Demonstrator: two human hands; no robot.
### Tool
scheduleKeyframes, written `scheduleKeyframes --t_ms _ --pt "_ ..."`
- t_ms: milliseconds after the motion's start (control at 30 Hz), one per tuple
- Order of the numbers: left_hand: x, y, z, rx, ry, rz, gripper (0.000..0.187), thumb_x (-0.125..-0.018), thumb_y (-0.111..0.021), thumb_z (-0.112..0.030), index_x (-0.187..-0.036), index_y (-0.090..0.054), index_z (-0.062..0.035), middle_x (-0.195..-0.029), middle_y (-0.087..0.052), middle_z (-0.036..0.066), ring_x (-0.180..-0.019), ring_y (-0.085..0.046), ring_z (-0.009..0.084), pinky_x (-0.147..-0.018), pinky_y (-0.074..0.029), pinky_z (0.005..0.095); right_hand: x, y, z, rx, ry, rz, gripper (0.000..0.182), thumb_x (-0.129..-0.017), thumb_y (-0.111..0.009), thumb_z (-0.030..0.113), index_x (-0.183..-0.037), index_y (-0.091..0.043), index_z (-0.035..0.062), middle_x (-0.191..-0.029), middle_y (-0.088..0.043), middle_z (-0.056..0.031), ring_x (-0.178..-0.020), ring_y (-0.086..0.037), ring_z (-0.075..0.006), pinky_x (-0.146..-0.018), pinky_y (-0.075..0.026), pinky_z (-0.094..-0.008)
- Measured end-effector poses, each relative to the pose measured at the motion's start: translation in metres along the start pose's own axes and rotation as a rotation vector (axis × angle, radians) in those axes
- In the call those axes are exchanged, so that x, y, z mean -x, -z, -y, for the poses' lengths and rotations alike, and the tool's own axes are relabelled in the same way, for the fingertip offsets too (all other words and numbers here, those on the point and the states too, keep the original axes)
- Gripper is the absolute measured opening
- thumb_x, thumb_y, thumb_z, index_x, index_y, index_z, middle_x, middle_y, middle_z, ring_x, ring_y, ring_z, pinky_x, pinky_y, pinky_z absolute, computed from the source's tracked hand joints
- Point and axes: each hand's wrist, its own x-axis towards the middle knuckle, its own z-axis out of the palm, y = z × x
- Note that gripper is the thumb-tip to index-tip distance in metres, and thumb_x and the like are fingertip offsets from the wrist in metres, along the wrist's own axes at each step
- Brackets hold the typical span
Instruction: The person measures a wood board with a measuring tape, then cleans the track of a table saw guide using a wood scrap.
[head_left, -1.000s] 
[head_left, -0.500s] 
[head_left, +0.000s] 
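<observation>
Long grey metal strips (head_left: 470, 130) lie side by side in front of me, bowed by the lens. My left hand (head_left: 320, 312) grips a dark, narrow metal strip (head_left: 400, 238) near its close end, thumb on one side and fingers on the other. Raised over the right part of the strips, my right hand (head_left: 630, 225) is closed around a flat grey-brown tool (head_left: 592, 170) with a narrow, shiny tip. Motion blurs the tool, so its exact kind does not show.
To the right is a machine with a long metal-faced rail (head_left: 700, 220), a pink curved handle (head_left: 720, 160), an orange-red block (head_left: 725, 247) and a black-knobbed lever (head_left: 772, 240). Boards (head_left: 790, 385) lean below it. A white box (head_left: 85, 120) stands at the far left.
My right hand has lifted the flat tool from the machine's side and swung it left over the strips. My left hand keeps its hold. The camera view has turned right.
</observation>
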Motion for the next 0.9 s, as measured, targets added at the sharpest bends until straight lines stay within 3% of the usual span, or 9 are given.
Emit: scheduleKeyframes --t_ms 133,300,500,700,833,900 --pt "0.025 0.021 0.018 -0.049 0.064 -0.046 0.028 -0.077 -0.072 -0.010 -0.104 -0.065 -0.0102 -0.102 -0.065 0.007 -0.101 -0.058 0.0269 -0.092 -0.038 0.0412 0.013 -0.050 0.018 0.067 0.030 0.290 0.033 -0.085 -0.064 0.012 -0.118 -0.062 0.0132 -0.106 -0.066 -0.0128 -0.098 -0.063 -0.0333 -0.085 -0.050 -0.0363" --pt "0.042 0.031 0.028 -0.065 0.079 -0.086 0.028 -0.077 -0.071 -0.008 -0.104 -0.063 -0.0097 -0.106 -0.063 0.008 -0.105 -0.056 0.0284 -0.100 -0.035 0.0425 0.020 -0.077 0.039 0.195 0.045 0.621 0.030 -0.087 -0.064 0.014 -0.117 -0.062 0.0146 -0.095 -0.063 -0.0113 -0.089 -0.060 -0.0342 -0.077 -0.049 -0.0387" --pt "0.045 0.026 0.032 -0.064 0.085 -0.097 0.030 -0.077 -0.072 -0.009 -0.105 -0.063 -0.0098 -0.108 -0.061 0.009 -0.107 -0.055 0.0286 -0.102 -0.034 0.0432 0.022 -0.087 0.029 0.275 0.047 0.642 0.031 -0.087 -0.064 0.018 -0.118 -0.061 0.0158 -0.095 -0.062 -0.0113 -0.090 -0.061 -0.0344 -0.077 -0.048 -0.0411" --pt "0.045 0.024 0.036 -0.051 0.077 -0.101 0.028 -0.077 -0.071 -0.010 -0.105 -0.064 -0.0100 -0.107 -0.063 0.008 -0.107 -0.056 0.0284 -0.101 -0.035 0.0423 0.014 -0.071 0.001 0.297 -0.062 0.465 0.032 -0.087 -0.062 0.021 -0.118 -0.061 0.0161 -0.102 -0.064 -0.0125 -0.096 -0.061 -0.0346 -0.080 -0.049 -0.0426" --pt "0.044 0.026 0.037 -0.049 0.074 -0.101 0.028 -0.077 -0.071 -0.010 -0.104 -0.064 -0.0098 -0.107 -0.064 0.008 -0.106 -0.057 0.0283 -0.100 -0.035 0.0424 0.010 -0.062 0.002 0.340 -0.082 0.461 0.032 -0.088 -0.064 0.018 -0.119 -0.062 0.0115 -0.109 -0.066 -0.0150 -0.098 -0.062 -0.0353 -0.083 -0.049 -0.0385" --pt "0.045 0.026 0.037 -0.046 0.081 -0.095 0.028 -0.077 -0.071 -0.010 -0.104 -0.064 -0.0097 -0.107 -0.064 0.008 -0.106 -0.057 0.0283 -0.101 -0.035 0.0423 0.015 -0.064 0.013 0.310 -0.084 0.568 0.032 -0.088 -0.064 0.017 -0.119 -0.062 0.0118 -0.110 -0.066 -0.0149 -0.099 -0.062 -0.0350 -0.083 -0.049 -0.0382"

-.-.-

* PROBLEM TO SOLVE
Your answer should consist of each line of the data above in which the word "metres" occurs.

* RESPONSE
- Measured end-effector poses, each relative to the pose measured at the motion's start: translation in metres along the start pose's own axes and rotation as a rotation vector (axis × angle, radians) in those axes
- Note that gripper is the thumb-tip to index-tip distance in metres, and thumb_x and the like are fingertip offsets from the wrist in metres, along the wrist's own axes at each step

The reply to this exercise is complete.